(4.7)  Pentatonic Scales

Pentatonic scales contain only five notes, as their name suggests (penta = five in Greek).  Two of these, commonly used in western music, are the Major Pentatonic and the Minor Pentatonic.

Notice how the A Minor Pentatonic scale contains the same notes as the C Major Pentatonic scale.  In other words, they are also modes of each other, in the same way as the A Natural Minor scale is a mode of the C Major scale.

Most ChordWizard products contain the Scale Synonyms tool.  This identifies and allows you to explore scale modes, and symmetric scale types which produce identical sets of notes.

The Minor Pentatonic is quite similar to the Blues scale.  As with the Blues scale, it contains the root and flat seventh notes of the three chords most often used in blues music.

The difference is that it does not contain the extra b5 (tritone) interval which gives the Blues scale the extra tension or 'bite'.

This means that the Minor Pentatonic is a safe choice for improvising over blues, but can end up sounding a little bland if used all the time.  In general, the smaller number of notes in these pentatonic scales can be restrictive to the sound of melodies.
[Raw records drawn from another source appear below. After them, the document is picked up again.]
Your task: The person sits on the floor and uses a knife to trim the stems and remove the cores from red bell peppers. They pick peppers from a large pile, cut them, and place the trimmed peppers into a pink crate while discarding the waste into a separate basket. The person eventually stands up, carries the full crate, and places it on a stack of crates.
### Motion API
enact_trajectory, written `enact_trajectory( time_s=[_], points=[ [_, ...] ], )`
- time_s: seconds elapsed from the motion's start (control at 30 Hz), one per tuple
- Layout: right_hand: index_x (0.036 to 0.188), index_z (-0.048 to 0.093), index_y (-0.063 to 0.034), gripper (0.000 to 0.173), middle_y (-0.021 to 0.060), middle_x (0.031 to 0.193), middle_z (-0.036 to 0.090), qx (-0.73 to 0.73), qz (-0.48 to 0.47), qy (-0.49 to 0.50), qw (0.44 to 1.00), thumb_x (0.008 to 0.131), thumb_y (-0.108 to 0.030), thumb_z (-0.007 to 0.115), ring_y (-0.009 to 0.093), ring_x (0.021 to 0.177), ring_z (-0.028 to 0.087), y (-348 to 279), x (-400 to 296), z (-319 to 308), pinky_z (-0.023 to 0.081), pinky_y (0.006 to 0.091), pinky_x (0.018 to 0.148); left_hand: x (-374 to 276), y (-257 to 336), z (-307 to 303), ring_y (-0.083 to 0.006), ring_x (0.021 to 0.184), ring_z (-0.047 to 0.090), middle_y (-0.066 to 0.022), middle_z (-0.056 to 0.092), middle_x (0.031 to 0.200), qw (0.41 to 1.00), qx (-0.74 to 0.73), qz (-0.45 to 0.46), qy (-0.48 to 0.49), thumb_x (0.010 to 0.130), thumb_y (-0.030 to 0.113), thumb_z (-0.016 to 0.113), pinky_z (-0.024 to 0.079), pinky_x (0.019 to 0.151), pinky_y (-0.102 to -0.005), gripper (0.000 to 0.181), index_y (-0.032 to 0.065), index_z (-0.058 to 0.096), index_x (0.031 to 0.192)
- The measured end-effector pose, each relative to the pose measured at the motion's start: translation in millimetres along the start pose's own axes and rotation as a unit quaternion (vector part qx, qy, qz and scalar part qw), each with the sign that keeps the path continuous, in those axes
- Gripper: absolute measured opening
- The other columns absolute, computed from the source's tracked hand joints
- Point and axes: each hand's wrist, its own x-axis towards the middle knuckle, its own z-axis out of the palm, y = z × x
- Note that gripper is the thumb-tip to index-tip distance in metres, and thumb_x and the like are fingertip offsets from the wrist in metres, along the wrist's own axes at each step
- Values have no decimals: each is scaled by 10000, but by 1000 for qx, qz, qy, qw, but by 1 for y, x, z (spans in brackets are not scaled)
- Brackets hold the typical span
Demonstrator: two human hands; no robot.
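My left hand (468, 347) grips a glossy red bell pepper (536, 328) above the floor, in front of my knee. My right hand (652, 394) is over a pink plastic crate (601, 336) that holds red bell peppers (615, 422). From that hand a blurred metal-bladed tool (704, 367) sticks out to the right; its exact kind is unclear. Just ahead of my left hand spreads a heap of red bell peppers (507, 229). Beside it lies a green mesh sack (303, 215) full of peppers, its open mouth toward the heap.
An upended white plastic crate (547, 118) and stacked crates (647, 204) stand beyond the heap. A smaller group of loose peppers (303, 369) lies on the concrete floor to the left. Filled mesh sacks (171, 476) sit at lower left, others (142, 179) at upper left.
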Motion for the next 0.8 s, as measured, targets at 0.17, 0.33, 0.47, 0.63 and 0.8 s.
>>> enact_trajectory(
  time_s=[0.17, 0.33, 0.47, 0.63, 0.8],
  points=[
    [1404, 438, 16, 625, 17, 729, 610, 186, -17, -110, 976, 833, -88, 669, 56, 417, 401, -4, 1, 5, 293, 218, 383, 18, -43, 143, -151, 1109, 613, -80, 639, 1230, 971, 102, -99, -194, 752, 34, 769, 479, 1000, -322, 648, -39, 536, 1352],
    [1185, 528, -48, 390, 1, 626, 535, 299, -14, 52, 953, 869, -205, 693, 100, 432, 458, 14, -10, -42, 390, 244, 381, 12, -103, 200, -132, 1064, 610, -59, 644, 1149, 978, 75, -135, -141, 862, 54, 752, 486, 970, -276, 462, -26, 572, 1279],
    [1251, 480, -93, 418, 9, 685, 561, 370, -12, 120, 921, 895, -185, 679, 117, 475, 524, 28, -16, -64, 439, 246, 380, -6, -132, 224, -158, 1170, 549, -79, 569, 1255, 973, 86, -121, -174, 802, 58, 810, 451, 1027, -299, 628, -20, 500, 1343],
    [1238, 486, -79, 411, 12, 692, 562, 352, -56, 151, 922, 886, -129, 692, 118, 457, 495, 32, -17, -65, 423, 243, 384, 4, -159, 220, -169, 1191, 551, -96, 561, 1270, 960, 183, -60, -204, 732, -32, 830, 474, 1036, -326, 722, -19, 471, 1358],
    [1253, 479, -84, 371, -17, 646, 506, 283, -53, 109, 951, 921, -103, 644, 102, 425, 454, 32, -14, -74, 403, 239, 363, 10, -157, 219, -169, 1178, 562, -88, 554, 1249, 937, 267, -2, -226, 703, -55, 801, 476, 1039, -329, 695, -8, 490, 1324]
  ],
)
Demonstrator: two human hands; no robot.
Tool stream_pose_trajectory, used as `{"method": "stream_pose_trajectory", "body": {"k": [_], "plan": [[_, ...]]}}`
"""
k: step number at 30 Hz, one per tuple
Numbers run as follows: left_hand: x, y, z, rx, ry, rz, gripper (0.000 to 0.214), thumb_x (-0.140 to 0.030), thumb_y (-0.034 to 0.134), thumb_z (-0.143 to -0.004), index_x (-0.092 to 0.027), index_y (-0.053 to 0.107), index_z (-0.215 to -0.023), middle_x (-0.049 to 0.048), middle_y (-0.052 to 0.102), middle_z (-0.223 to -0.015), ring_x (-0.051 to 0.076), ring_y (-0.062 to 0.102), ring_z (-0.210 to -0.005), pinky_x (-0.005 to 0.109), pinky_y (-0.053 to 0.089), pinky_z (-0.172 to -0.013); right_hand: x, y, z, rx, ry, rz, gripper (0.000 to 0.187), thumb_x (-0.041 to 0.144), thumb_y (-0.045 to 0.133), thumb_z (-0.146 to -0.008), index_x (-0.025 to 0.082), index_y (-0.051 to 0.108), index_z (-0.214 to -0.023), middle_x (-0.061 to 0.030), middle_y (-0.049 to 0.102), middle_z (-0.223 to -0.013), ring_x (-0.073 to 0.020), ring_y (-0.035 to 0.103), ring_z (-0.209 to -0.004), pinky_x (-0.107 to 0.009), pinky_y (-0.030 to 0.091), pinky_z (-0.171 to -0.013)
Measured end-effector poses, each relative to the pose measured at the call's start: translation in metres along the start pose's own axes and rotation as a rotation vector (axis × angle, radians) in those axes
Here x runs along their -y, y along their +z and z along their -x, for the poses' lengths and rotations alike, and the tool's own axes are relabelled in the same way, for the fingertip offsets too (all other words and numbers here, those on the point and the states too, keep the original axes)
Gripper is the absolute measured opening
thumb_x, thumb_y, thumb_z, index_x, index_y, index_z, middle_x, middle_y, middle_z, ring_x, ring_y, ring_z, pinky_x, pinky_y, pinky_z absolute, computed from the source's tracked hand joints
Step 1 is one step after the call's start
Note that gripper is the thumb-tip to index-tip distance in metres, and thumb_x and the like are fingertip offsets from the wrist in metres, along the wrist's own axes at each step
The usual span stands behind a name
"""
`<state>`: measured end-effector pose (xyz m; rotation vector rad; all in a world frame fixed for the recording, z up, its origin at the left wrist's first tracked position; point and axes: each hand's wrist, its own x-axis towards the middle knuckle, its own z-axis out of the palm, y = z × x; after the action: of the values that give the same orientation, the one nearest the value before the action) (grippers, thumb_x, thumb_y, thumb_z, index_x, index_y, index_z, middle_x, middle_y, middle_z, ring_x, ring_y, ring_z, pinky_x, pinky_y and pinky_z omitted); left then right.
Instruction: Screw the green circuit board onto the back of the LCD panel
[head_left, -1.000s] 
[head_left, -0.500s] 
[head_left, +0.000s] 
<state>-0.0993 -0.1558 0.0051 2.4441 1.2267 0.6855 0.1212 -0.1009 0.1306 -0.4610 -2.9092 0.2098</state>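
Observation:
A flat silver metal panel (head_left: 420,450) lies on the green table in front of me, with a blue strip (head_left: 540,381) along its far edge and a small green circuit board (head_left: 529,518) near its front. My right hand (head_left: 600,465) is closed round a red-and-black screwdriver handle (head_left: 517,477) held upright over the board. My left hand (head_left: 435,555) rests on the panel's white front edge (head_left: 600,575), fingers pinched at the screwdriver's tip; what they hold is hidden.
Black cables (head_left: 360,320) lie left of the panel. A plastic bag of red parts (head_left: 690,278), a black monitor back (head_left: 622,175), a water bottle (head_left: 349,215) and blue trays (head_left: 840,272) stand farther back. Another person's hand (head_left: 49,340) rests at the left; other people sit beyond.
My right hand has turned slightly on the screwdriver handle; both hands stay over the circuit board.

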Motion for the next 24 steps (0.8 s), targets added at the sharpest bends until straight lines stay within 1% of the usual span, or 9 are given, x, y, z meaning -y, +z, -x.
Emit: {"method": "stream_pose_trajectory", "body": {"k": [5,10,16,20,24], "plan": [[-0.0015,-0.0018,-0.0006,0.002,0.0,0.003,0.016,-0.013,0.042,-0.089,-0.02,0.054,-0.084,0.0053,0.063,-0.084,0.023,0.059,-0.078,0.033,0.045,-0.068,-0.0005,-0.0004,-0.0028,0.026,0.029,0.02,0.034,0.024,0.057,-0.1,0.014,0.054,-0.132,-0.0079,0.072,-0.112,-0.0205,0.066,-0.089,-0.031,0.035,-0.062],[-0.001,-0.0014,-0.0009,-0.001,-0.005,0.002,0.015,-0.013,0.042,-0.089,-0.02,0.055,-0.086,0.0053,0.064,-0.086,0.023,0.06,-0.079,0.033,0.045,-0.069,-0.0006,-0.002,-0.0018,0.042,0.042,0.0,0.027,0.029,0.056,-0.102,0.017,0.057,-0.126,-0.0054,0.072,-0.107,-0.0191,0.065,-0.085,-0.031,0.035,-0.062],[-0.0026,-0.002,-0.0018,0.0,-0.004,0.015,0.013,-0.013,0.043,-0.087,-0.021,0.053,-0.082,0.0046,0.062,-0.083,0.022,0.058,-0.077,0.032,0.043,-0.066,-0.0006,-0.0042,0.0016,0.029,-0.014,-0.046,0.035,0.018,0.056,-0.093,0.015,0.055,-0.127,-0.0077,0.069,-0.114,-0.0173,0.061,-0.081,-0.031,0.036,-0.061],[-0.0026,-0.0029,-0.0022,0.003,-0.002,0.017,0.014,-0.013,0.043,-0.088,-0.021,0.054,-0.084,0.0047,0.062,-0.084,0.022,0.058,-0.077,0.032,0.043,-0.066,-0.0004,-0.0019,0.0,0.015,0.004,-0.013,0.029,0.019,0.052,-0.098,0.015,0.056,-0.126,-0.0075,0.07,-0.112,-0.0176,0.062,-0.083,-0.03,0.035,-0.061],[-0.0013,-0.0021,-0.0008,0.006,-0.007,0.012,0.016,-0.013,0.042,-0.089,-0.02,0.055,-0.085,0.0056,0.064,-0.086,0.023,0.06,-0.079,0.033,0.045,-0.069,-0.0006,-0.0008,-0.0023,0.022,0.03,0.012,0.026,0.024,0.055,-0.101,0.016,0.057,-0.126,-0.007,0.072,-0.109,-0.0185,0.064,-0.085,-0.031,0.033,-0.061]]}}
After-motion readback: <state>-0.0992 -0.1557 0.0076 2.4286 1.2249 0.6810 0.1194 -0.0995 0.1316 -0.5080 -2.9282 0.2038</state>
Let's compare by playing the Minor Pentatonic scale over the same blues progression as in the previous topic (with the Blues scale).

One other interesting point about these two pentatonic scales is that they can line up neatly with the black keys on the piano.  Both the F# Major Pentatonic scale and the E Minor Pentatonic scale consist of black notes only.

In other words, if we remove the notes of the Major scale (in this case C Major) from the Chromatic scale, we are left with a Major Pentatonic scale (in this case F# Major Pentatonic) starting from the note one tritone away.

It is remarkable how the tritone interval keeps popping up in interesting ways like this.  Although it is not part of the Major scale, the tritone is exactly half an octave, and this lends it great importance in music.